Home Innovation Insights

Climate change pushes policy makers to adopt water efficiency ratings in Arizona.

Cindy Wasser, MBA
August 4, 2023

Water Scarcity Flows into Policy Change

The changing climate is forcing policymakers and the development community throughout Arizona to rethink current patterns of development to ensure that water is available long-term. 
Arizona’s metropolitan areas, especially in and around Phoenix, are experiencing water stress due to chronic water overuse, historic drought, and diminished snowpack. Groundwater can take thousands of years to replenish, so current water shortages are expected to reshape Arizona’s long-term future. A recent analysis by the Arizona Department of Water Resources shows insufficient groundwater beneath the Phoenix metro area to meet projected demand over the next century. 

The stress of resource scarcity is directly at odds with development. Phoenix is one of the fastest-growing metropolitan areas in the country. For years, the area has welcomed new industry, including water-intensive microchip companies and data centers, and encouraged ever-expanding new home construction. 

Local leaders have been forced to make difficult choices to help communities adapt to the current and future reality. Governor Hobbs announced a pause on new residential construction in Phoenix suburbs that do not already have proven water supplies. The restriction will significantly impact the fast-growing towns and unincorporated areas on the metro’s periphery.

Where construction is still permitted, builders and developers will be incentivized or required to design and construct for higher water efficiency. 

Improving Water Efficiency

Builders have several mechanisms to improve water efficiency: 

  • Outdoor water use can be limited with drought-tolerant native plants and efficient irrigation systems
  • Mindful design of the hot water delivery system offers both water and energy savings
  • Efficient faucets, fixtures, and appliances—particularly those labeled with the WaterSense and ENERGY STAR labels—offer water savings without compromising comfort and convenience.

I urge builders and developers working in and around Phoenix to work with an NGBS Green WRI Verifier to understand opportunities to enhance the efficiency of their current home construction and consider options to earn a water-efficiency rating or certification. 

Water Efficiency Ratings

A credible third-party water rating allows builders to showcase the efficient design and construction of their homes and measure how they compare to code-minimum construction. A water rating is a score of a whole property’s water uses, including both indoor and outdoor uses. 

The ICC 700-2020 National Green Building Standard introduced the Water Rating Index (WRI) as a new optional compliance path for homes and multifamily buildings to calculate the building’s water efficiency. Home Innovation offers WRI certification to homes and multifamily buildings independently of NGBS Green certification. 

The U.S. EPA’s WaterSense program certifies homes that meet criteria for water efficiency and performance. Home Innovation offers WaterSense certification, with Prescriptive and Performance pathways based on selected practices within the 2020 NGBS. WaterSense certification is well-suited for dual-certification with WRI and/or NGBS Green certification. 

New Regulations & Incentives

Using water ratings as a voluntary tool, jurisdictions can continue to meet housing production goals while ensuring that new construction does not exceed annual water use thresholds. A jurisdiction or water utility can incentivize or require new buildings to achieve a water rating at or below a certain value. 

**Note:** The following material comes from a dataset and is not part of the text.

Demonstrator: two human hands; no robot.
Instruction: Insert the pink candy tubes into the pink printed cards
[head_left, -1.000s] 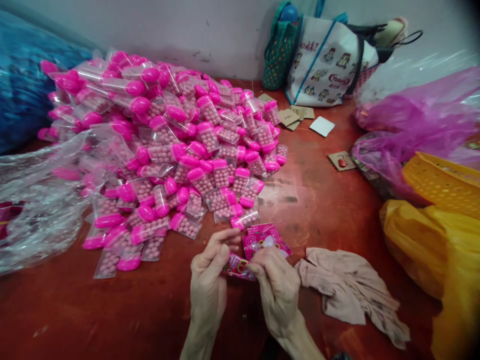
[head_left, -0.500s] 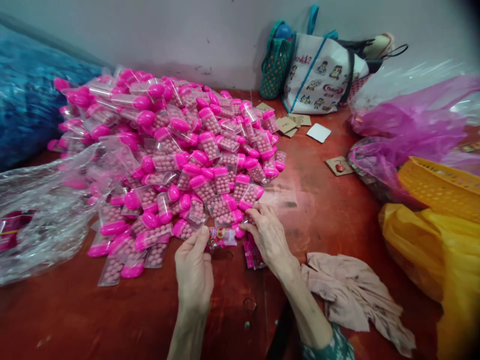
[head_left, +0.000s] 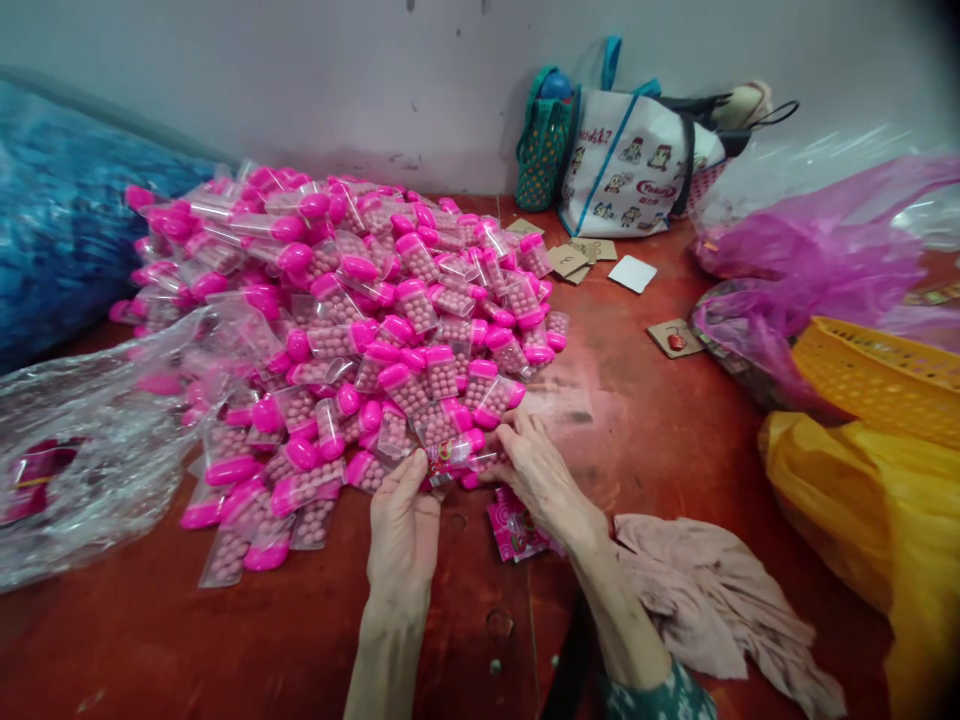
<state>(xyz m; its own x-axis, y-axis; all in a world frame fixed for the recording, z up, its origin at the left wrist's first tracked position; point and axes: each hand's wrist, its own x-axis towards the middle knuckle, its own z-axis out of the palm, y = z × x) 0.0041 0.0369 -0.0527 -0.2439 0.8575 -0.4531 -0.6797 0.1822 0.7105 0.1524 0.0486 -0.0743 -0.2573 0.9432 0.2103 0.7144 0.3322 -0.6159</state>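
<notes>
My left hand pinches a small printed plastic sleeve between thumb and fingers. My right hand grips a clear candy box with a pink cap, its cap end meeting the sleeve. How far the box sits inside the sleeve I cannot tell. Just under my right hand, several flat pink printed sleeves lie on the table. Beyond both hands rises a large heap of pink-capped candy boxes, clear-walled and filled with small pink balls.
A clear plastic bag spreads at left, before a big blue bag. On the right are a beige cloth, a yellow plastic bag, a yellow basket and a purple bag. Cardboard pieces lie near a white tote.
The pink-capped box in my right hand has come up against the sleeve held by my left hand. The view has shifted slightly, and more of the flat sleeves shows.
</notes>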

Achievement of a water efficiency rating or certification positions local builders to meet local regulations and earn financial incentives:

  • Phoenix City Council unanimously adopted the Sustainable Desert City Development Policy-Water (Resolution 22129) to address the future water consumption of new development in the area. This Policy will stipulate water efficient construction for all rezoning cases. WaterSense Labeled Homes and comparable third-party efficiency certifications are accepted methods for compliance. 
  • The Central Arizona Groundwater Replenishment District (CAGRD) has launched the Water Efficient Construction Incentive, which offers $1,000 rebates for WaterSense labeled homes constructed in CAGRD member service areas between June 2023 and May 2024. To learn more, review the fact sheet and utilize the CAGRD Membership Locator to identify qualifying locations. Homes must be labeled to WaterSense v2.0 by an EPA-recognized Home Certifying Organization (HCO), such as Home Innovation Research Labs.

I also encourage builders and developers to get involved locally and speak up for voluntary measures to address water scarcity. Water ratings are preferred to utility rate increases, restrictive prescriptive measures, and/or building moratoriums. Our team has created a variety of resources to help program partners introduce water ratings and certifications and the benefits that they offer builders, developers, residents, local jurisdictions, and water utilities. 

Building new homes in resource-scarce areas is challenging. Long-term thinking and mindful construction techniques offer an opportunity for residential builders to distinguish themselves as local leaders and best position themselves for continued success.